The task:
Could the listing below be returned exactly, with its pictures left out?

Material provided:
::::::::

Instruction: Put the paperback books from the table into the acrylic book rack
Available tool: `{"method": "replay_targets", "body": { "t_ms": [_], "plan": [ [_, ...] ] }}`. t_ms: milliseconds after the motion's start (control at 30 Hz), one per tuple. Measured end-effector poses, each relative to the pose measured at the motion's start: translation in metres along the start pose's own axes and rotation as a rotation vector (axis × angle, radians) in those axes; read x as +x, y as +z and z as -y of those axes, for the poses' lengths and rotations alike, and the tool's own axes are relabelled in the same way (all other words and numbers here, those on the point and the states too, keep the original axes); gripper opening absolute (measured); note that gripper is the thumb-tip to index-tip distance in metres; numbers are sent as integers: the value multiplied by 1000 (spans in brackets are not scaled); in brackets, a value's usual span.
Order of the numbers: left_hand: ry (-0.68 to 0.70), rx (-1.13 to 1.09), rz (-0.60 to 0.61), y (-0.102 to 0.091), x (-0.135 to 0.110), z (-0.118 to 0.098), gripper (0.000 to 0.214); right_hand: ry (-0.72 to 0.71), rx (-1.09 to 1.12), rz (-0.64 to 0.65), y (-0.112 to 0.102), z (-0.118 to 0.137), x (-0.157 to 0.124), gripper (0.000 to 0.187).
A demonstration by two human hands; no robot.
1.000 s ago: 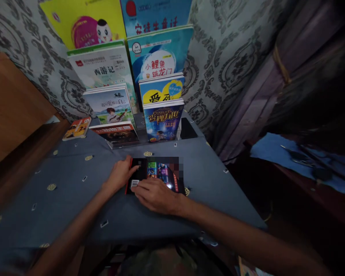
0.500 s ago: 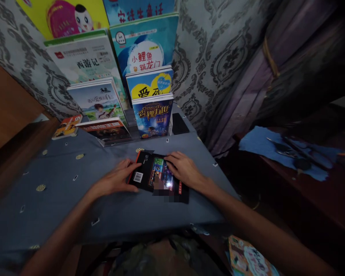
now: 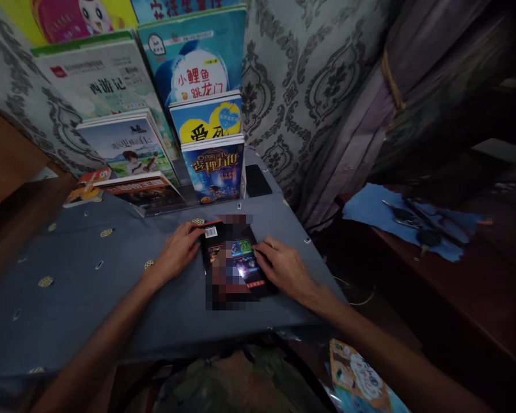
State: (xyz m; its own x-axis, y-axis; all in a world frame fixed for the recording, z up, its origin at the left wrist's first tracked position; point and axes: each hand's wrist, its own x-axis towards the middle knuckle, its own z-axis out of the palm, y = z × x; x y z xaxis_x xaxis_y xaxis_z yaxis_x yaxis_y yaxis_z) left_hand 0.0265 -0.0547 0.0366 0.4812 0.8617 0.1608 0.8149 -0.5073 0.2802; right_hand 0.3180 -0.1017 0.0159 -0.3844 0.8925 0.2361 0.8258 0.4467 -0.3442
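A black book lies on the cloth-covered table with its back cover up. Colourful pictures and a white barcode near its upper left corner show on it; part of the cover is blurred out by pixel blocks. My left hand grips the book's left edge, a fingertip resting by the barcode. On the opposite side, my right hand has its bent fingers closed at the right edge. Behind the book, a clear display rack holds upright books, among them a dark blue book and an animal book.
A small orange book lies left of the rack, and a dark flat object lies right of it. On a red-brown surface at right, a blue cloth carries keys and glasses. Another book is low at the right.
The book has turned clockwise between my hands, its barcode going from the lower left to the upper left. My right hand has slid down to the right edge. The view has shifted slightly.
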Motion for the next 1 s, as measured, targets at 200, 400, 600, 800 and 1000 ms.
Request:
{"method": "replay_targets", "body": {
  "t_ms": [200,400,600,800,1000],
  "plan": [
    [-67,51,-95,16,0,-11,37,38,-40,15,-9,2,12,26],
    [-82,81,-121,23,-2,-17,32,-219,24,40,1,30,56,23],
    [-91,81,-80,28,-2,-19,29,-370,69,92,35,48,85,37],
    [-85,53,-94,30,0,-18,28,-382,151,98,39,39,86,37],
    [-66,67,-90,25,3,-19,24,-387,183,94,39,36,87,38]
  ]
}}
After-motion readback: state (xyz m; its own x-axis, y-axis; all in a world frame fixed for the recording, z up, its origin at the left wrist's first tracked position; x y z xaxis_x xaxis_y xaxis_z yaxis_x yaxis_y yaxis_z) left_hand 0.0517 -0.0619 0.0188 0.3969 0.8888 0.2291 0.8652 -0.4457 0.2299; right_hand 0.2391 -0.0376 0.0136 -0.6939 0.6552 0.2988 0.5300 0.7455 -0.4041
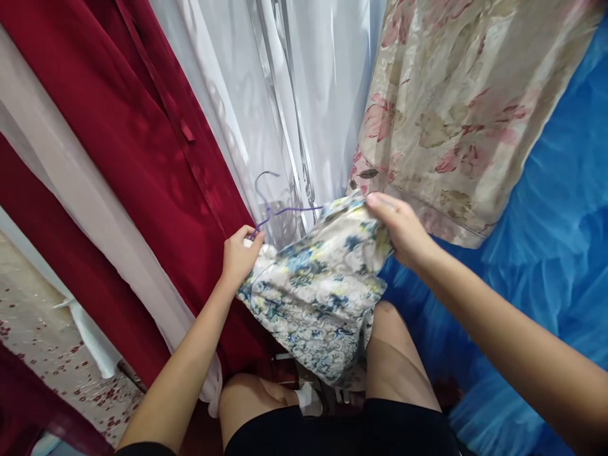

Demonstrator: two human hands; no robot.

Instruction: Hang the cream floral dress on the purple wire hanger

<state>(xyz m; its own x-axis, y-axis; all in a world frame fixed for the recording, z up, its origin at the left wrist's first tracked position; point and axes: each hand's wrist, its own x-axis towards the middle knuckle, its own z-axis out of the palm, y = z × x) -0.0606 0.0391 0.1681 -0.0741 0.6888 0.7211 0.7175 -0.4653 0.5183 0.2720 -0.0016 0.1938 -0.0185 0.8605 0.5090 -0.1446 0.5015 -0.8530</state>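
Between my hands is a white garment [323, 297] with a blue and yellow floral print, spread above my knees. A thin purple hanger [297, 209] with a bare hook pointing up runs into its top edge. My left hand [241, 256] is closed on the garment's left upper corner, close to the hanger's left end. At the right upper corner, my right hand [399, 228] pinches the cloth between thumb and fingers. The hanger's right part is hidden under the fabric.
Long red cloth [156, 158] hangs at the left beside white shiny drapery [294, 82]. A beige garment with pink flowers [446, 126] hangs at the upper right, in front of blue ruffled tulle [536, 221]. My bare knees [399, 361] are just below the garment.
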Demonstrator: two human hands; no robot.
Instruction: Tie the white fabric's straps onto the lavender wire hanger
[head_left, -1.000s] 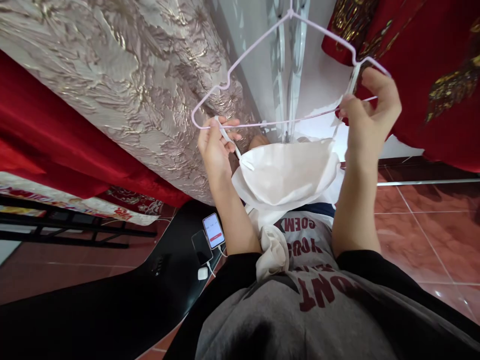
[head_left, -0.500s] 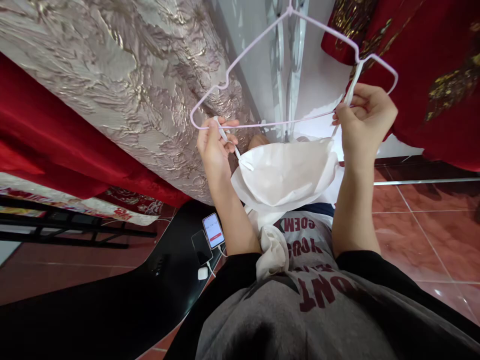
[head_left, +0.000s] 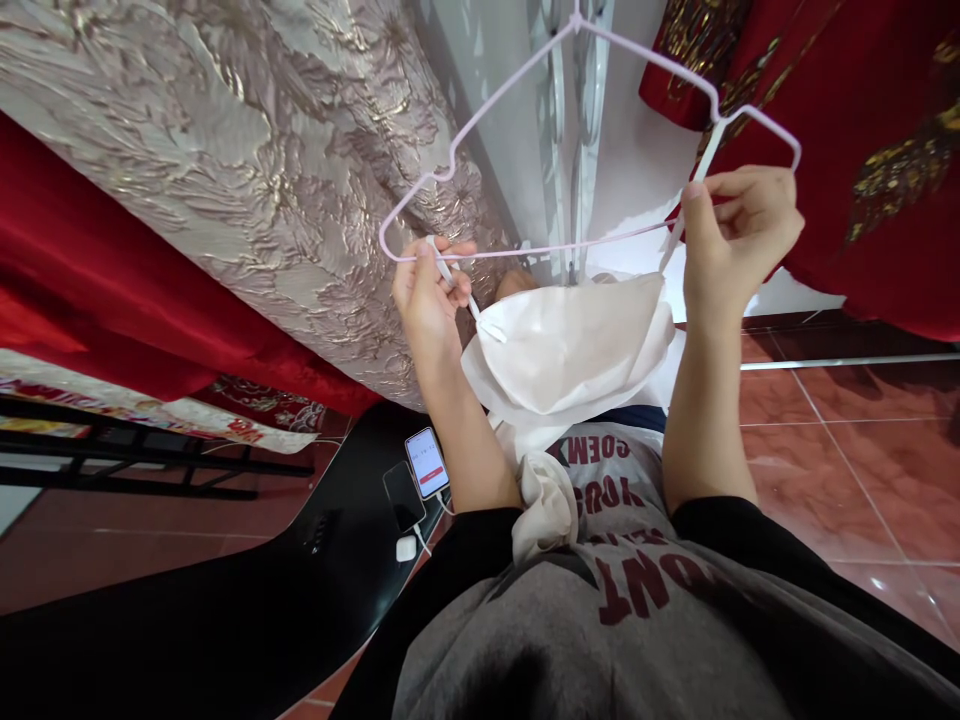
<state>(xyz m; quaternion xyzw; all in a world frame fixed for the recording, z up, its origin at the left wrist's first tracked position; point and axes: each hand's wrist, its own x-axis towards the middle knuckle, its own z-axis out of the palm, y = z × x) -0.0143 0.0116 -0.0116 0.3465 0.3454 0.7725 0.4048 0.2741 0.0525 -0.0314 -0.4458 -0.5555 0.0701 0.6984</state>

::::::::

Response:
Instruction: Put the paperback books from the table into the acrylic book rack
Available tool: `{"method": "replay_targets", "body": { "t_ms": [_], "plan": [ [_, ...] ] }}`. t_ms: milliseconds after the motion's start (control at 30 Hz), one per tuple. Measured end-effector poses, each relative to the pose measured at the motion's start: translation in metres along the start pose's own axes and rotation as a rotation vector (axis × angle, radians) in those axes; read x as +x, y as +z and z as -y of those axes, for the poses' lengths and rotations alike, and the tool's own axes are relabelled in the same way (all other words and numbers here, those on the point and the states too, keep the original axes); gripper opening absolute (measured); note that gripper is the thumb-tip to index-tip distance in metres; numbers are sent as integers: the value multiplied by 1000 (spans in brackets are not scaled); in brackets, a value's usual span.
Order of the numbers: left_hand: ry (-0.68 to 0.70), rx (-1.13 to 1.09), rz (-0.60 to 0.61), y (-0.102 to 0.091), x (-0.135 to 0.110), z (-0.118 to 0.098), gripper (0.000 to 0.214); right_hand: ry (-0.72 to 0.71), rx (-1.09 to 1.12), rz (-0.64 to 0.65), y (-0.112 to 0.102), z (-0.118 to 0.137), x (-0.157 to 0.124), gripper (0.000 to 0.187).
A demonstration by two human hands; no robot.
1.000 s ago: 
0.500 s ago: 
now: 
State: (xyz m; its own x-axis, y-axis; all in a world frame fixed for the recording, z up, its origin at the left wrist's first tracked position; point and axes: each hand's wrist, its own x-axis towards the middle knuckle, its own z-axis out of the palm, y = z × x; x y z xaxis_x xaxis_y xaxis_z yaxis_x yaxis_y yaxis_z) left_hand 0.0265 -0.0547 0.0366 0.4812 0.8617 0.1608 0.8149 -0.5073 0.2802; right_hand 0.3180 -0.1017 0.0159 -0.3844 0.8925 0.2361 0.8258 0.4467 -0.3442
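A black book lies on the cloth-covered table with its back cover up. Colourful pictures and a white barcode near its upper left corner show on it; part of the cover is blurred out by pixel blocks. My left hand grips the book's left edge, a fingertip resting by the barcode. On the opposite side, my right hand has its bent fingers closed at the right edge. Behind the book, a clear display rack holds upright books, among them a dark blue book and an animal book.
A small orange book lies left of the rack, and a dark flat object lies right of it. On a red-brown surface at right, a blue cloth carries keys and glasses. Another book is low at the right.
The book has turned clockwise between my hands, its barcode going from the lower left to the upper left. My right hand has slid down to the right edge. The view has shifted slightly.
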Motion for the next 1 s, as measured, targets at 200, 400, 600, 800 and 1000 ms.
Request:
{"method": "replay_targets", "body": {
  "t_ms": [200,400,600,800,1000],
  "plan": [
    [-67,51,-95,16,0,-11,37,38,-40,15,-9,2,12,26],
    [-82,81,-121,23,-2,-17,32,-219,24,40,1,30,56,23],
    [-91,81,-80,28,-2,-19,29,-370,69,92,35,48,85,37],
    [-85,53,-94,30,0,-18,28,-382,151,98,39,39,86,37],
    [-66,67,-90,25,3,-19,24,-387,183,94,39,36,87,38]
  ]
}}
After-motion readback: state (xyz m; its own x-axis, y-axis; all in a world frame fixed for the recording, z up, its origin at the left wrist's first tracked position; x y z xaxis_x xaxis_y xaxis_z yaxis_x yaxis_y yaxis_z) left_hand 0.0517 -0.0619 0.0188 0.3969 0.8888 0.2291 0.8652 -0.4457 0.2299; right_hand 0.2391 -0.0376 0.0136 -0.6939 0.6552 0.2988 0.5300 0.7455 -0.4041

Demonstrator: two human hands; no robot.

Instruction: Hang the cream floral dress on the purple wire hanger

<state>(xyz m; its own x-axis, y-axis; all in a world frame fixed for the recording, z up, its origin at the left wrist's first tracked position; point and axes: each hand's wrist, its own x-axis towards the middle knuckle, its own z-axis out of the palm, y = z × x) -0.0606 0.0391 0.1681 -0.0741 0.6888 0.7211 0.7175 -0.4653 0.5183 0.2720 -0.0016 0.1938 -0.0185 0.8605 0.5090 -0.1446 0.5015 -0.8530</state>
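Between my hands is a white garment [323, 297] with a blue and yellow floral print, spread above my knees. A thin purple hanger [297, 209] with a bare hook pointing up runs into its top edge. My left hand [241, 256] is closed on the garment's left upper corner, close to the hanger's left end. At the right upper corner, my right hand [399, 228] pinches the cloth between thumb and fingers. The hanger's right part is hidden under the fabric.
Long red cloth [156, 158] hangs at the left beside white shiny drapery [294, 82]. A beige garment with pink flowers [446, 126] hangs at the upper right, in front of blue ruffled tulle [536, 221]. My bare knees [399, 361] are just below the garment.
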Demonstrator: two human hands; no robot.
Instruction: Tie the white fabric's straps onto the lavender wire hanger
[head_left, -1.000s] 
[head_left, -0.500s] 
[head_left, +0.000s] 
<state>(xyz m; quaternion xyzw; all in a world frame fixed for the recording, z up, its origin at the left wrist's first tracked position; point and axes: each hand's wrist, its own x-axis towards the middle knuckle, its own z-axis out of the palm, y = z × x) -0.0143 0.0116 -0.0116 0.3465 0.3454 0.7725 0.4048 0.2741 0.0525 -0.0314 -0.4458 -0.5555 0.0701 0.6984</state>

The output requires no further additions.